• **WORK INSTRUCTIONS**: Every line of the entries below from the one containing "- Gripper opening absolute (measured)" to the one containing "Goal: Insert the", both ends included, must be written out exactly. No other line belongs in the answer.
[DATA RECORDS]
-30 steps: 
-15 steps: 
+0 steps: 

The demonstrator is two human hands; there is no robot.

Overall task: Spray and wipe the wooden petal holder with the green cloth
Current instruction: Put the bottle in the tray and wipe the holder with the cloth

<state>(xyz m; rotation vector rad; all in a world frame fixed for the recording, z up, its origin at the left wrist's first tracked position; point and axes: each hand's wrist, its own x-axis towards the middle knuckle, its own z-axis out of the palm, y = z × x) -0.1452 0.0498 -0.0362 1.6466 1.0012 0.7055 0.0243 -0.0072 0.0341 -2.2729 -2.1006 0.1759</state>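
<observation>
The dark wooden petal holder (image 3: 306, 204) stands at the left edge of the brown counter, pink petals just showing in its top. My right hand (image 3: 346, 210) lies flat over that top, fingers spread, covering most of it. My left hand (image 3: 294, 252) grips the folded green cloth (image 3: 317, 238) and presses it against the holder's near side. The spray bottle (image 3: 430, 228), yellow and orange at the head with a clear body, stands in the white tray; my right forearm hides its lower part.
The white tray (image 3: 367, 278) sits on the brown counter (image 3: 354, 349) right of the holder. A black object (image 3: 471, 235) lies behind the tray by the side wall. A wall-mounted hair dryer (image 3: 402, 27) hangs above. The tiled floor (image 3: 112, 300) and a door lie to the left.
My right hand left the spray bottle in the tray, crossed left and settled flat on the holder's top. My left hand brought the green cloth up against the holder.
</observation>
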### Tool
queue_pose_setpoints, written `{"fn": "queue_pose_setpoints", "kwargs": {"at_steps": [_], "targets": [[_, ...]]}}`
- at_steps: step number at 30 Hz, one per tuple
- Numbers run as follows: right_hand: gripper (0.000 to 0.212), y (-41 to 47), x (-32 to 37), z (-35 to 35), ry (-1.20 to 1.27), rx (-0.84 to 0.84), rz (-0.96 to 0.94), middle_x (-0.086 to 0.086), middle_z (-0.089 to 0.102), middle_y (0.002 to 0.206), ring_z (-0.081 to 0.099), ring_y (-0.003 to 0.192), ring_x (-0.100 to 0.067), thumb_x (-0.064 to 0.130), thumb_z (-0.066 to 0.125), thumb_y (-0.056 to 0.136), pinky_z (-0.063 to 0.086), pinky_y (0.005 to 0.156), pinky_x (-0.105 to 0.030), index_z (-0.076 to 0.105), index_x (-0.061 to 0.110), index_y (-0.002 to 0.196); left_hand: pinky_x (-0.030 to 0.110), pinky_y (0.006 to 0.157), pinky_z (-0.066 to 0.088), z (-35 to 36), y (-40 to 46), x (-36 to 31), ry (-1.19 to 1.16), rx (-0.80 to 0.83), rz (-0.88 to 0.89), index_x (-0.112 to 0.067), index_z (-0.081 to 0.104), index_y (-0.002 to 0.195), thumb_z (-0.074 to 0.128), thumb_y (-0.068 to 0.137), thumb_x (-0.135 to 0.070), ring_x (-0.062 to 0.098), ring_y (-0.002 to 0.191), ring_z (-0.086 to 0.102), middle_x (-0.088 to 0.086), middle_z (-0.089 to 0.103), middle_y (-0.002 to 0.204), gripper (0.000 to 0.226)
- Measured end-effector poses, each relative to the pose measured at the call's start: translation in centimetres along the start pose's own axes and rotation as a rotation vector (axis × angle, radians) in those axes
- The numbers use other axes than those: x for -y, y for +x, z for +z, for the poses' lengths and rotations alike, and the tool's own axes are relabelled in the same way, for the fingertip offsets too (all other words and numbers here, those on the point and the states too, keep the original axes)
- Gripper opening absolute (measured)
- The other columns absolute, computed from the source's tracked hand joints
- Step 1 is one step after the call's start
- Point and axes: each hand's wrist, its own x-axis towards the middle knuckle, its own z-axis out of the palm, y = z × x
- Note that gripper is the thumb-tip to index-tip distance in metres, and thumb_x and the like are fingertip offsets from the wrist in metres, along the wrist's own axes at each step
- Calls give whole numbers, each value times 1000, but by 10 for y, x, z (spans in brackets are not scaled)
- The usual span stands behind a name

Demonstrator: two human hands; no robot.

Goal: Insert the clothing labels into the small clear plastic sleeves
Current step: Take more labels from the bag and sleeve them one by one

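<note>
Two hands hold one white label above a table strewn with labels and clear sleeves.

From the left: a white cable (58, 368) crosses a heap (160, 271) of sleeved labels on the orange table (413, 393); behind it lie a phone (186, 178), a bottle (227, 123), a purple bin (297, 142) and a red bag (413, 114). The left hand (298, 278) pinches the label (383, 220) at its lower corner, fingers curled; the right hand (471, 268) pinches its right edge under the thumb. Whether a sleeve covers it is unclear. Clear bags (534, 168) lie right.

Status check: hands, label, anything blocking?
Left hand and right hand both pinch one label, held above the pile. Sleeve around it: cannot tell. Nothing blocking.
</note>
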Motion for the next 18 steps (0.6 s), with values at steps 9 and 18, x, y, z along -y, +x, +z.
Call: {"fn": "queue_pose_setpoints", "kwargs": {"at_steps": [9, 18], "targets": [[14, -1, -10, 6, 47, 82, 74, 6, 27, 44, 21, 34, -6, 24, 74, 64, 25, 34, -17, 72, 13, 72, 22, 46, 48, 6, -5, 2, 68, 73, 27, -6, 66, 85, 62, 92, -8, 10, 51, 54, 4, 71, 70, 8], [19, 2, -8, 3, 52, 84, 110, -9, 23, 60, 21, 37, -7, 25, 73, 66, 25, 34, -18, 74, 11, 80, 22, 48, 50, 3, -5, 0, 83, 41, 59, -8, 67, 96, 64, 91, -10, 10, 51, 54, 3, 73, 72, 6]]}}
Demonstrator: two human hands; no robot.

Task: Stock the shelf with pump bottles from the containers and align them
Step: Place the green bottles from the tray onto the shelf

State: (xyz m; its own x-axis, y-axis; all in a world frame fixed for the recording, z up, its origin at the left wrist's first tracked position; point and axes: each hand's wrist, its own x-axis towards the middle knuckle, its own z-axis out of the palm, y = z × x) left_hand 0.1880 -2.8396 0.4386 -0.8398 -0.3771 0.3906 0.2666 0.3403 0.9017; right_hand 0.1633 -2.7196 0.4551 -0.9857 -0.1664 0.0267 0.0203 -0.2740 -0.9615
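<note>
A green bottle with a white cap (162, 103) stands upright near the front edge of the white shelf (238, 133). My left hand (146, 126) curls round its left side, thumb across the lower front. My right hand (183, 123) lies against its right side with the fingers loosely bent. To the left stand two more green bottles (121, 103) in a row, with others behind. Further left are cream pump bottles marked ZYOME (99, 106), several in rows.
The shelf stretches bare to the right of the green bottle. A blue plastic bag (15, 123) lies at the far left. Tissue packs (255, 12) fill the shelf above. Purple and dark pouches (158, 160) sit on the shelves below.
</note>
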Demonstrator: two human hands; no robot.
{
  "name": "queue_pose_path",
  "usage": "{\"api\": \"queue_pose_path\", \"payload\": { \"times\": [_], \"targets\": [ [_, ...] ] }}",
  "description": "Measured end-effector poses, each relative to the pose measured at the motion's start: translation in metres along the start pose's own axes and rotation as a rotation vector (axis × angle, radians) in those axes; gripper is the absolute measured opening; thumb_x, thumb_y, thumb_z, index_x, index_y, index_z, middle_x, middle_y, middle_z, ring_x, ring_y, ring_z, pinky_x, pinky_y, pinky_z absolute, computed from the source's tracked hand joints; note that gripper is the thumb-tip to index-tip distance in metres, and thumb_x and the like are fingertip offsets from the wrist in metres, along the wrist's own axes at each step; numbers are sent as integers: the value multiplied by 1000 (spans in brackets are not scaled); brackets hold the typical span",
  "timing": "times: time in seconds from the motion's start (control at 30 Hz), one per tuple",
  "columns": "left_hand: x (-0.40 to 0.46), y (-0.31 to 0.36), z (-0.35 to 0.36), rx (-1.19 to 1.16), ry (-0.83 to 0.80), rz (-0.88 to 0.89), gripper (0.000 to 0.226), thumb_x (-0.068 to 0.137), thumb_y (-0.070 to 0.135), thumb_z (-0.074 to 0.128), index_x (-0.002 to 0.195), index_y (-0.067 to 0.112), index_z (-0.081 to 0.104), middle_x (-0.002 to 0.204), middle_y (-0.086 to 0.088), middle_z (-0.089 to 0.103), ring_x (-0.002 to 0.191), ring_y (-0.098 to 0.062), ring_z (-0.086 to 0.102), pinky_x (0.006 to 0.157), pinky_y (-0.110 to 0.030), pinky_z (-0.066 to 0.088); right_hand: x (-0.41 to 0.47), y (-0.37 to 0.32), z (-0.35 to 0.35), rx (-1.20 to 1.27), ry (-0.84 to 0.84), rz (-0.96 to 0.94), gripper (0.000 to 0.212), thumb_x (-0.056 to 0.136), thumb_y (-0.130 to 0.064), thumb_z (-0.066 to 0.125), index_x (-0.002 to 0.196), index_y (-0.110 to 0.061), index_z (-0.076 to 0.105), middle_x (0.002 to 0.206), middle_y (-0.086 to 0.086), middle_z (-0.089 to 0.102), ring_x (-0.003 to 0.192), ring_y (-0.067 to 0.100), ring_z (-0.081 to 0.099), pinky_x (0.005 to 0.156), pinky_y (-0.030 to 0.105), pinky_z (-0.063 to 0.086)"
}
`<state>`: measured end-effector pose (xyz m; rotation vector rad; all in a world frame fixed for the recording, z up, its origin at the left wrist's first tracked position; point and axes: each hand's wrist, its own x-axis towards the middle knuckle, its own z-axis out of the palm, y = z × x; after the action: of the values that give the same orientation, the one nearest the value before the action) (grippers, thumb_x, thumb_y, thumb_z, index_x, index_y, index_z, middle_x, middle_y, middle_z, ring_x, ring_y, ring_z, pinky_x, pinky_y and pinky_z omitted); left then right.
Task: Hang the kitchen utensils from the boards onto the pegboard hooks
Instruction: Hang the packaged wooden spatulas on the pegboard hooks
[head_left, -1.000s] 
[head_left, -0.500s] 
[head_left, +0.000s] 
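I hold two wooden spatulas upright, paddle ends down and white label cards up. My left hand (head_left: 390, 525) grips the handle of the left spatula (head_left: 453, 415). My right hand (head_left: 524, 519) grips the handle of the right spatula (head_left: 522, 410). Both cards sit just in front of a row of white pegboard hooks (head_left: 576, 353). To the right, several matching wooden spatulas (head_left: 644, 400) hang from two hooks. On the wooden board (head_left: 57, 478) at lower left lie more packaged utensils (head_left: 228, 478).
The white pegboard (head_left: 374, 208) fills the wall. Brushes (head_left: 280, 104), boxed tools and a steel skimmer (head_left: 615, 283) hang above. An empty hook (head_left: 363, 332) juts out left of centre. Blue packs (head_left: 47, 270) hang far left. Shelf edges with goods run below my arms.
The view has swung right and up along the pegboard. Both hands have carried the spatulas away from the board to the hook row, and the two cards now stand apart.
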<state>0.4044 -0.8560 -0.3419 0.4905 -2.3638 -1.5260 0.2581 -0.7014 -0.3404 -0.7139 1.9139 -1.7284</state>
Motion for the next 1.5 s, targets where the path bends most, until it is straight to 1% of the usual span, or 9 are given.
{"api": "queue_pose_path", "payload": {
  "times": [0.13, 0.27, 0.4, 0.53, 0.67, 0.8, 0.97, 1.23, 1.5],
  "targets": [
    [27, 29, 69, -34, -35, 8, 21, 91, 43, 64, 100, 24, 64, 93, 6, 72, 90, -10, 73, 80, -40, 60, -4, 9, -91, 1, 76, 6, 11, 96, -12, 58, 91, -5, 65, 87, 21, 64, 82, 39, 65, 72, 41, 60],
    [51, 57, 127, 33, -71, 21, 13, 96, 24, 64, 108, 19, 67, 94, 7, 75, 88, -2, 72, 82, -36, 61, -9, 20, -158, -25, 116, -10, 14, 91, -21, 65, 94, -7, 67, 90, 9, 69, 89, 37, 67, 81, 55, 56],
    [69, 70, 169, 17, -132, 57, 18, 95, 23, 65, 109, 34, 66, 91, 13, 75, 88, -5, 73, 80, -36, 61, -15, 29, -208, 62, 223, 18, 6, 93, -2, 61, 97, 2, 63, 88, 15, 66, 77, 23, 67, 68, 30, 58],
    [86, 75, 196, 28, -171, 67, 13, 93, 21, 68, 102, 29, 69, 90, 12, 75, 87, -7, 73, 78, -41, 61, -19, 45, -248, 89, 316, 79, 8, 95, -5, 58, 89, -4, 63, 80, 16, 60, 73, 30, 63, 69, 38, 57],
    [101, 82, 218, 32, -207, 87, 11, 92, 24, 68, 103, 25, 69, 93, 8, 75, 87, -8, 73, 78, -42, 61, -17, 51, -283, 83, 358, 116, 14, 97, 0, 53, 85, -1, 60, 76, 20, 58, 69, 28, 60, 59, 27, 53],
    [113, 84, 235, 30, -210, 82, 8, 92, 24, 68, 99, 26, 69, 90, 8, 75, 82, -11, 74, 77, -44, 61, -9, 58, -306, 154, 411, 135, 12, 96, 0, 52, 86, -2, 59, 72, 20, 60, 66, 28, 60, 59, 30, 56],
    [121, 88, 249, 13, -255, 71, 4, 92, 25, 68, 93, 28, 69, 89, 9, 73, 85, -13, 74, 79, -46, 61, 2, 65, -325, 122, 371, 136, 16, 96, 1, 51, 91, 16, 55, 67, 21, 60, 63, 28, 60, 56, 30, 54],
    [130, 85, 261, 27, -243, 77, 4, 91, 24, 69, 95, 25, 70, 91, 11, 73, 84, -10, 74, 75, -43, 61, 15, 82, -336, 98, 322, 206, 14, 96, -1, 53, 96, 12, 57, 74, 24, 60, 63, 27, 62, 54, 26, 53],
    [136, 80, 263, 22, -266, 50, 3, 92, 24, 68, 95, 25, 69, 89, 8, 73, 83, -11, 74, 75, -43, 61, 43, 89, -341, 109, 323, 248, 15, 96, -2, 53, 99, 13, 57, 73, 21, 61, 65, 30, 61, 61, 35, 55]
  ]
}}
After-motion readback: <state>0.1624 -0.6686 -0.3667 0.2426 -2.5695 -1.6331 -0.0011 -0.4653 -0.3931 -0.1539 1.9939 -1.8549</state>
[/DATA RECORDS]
• **RESPONSE TO THIS TASK**:
- Gripper opening absolute (measured)
- The other columns absolute, computed from the source's tracked hand joints
- Step 1 is one step after the call's start
- Point and axes: each hand's wrist, its own x-axis towards the middle knuckle, its own z-axis out of the palm, y = z × x
- Note that gripper is the thumb-tip to index-tip distance in metres, and thumb_x and the like are fingertip offsets from the wrist in metres, along the wrist's own axes at each step
- Calls give whole numbers, each value times 1000, but by 10 for y, x, z (spans in brackets are not scaled)
- The usual span stands behind a name

Demonstrator: two human hands; no robot.

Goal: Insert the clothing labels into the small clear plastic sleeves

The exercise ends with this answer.